I have a string, that can contain unicode letters. I want to find out, how "wide" will it be (in letters, not pixels) when it is written on screen in a monospace font.

It might not look so trivial as it seems. Consider this code:

var la = "لا"
console.log(la.length); // prints 2
console.log(la.split);  // [ 'ل', 'ا' ]

In REPL.

While لا has the width of 1 letter in almost all monospace fonts, it's actually 2 letters - ل and ا (ignore the writing direction issues, that's a separate thing :) )

Is it possible to find the "visual width" (or how to call it exactly) in Javascript?

In my example, I want to have a function, to which I enter لا and the result will be 1, not 2 as in .length.

(Sorry if it's too confusing, I just don't know how to express myself right.)

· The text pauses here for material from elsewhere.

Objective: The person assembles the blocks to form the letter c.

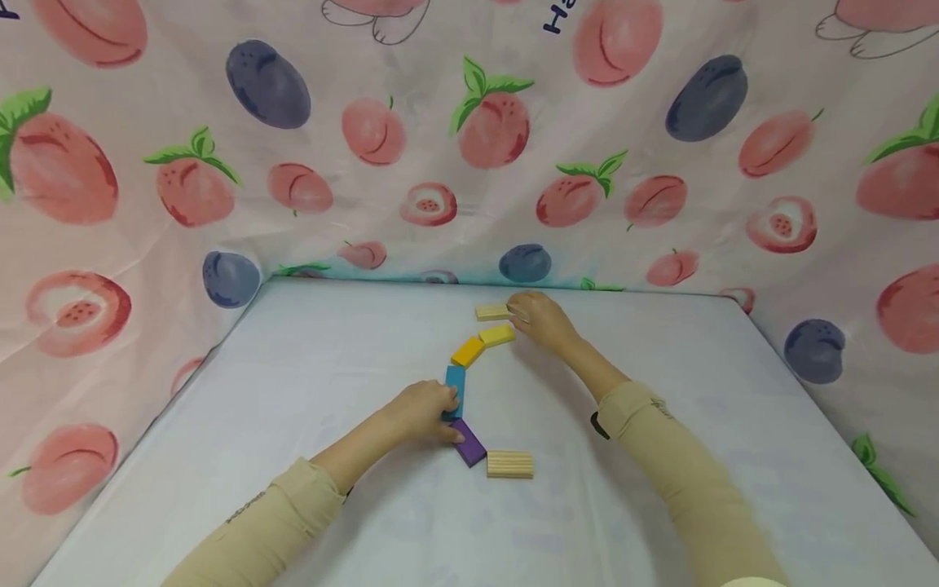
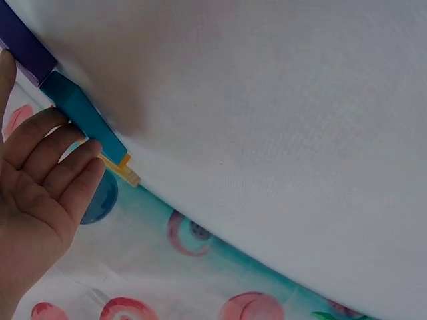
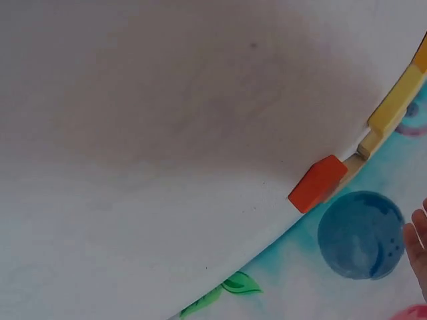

All the things I can find is finding a width in pixels. I want to know the width in "monospace letters". How much letters will this string take in monospace?

If it isn't possible, then it's all right.

edit: I found out that it's much easier to do what I wanted to do with css and text-overflow: ellipsis. However, I will keep this question here, maybe it will be helpful for someone else.

Karel Bílek
  • 36,467
  • 31
  • 94
  • 149
  • What about having the text inside a span and detecting the span's width? – Bwaxxlo Jul 03 '15 at 14:24
  • Try this: http://stackoverflow.com/a/118251/4772988 – suvroc Jul 03 '15 at 14:24
  • I wrote it wrong, I don't want the width in pixels, but number of letters. – Karel Bílek Jul 03 '15 at 14:24
  • 2
    possible duplicate of [How can I tell if a string contains multibyte characters in Javascript?](http://stackoverflow.com/questions/4877326/how-can-i-tell-if-a-string-contains-multibyte-characters-in-javascript) – CodingIntrigue Jul 03 '15 at 14:27
  • @RGraham that's not correct too. `č`, `ř`, `š` are multibyte characters, but are handled correctly with `.length` and `split("")`, as far as I can tell. edit: OK, I read the question, and while it's similar, it doesn't actually answers my question. – Karel Bílek Jul 03 '15 at 14:28
  • 1
    @KarelBílek You're right, the concept is in that question but it doesn't actually answer this particular question - vote removed. – CodingIntrigue Jul 03 '15 at 14:36
  • But it's actually a very similar problem. :) – Karel Bílek Jul 03 '15 at 14:37
  • @KarelBílek you're right, surrogate pairs are another problem (which also makes `.length` unreliable in JavaScript), but your `لا` "letter" is actually two characters, according to unicode (I can even type between them here: `ل-ا`). This is like [combining marks](https://en.wikipedia.org/wiki/Combining_character#Unicode_ranges), but not actually. – pozs Jul 03 '15 at 14:39
  • 1
    In ES6, you can get the real length of a string with characters beyond 16 bits using `[...str].length`. For example, `'\uD83D\uDE80'.length` is 2, but `[...'\uD83D\uDE80'].length` is 1. However, you have two letters: `ل` and `ا`. I don't know Arabic so not sure if it makes sense to consider them a single character, but in unicode they are different characters. – Oriol Jul 03 '15 at 14:40
  • @Oriol if you look at how they are represented even in the example above, they have the width of 1 letter in the monospace font. – Karel Bílek Jul 03 '15 at 14:46

2 Answers2

2

You can create a canvas with a monospace font. Then with measureText you can measure the width of your string and the width of a single letter, and divide them.

var countLetters = (function() {
  var ctx = document.createElement('canvas').getContext('2d');
  ctx.font = '48px monospace';
  var letterWidth = ctx.measureText('a').width;
  return function (str) {
    return Math.round(ctx.measureText(str).width / letterWidth);
  };
})();

I think Math.round should not be necessary, but it will guarantee the result to be an integer.

Oriol
  • 274,082
  • 63
  • 437
  • 513
  • You still probably should `Math.round` the answer as even in `monospace` it's not guaranteed to be an _int_ result. – Paul S. Jul 03 '15 at 15:00
  • @PaulS. I also thought so, but `TextMetrics.width` returns the number of pixels in the canvas that the text would occupy. And I think canvas don't have subpixels, so that value must be an integer. – Oriol Jul 03 '15 at 15:09
  • `countLetters(la); // 1.0914742451154529` – Paul S. Jul 03 '15 at 15:09
  • 1
    @PaulS. Weird, I get `1`. Well, adding `Math.round` won't hurt. – Oriol Jul 03 '15 at 15:12
  • I realized my question is actually pretty stupid, since there are unicode letters that are not 1 even in monospace (as I now found out). So this doesn't really make sense anyway. Unicode is hard! – Karel Bílek Jul 10 '15 at 08:52
1

One kinda gross solution is to put the string into a div to get the pixel width and then divide by the pixel width of a single character. It would suck for processing performance, but should be accurate since each character in a fixed-width font is supposed to be the same amount of horizontal space.

Ed Ballot
  • 3,405
  • 1
  • 17
  • 24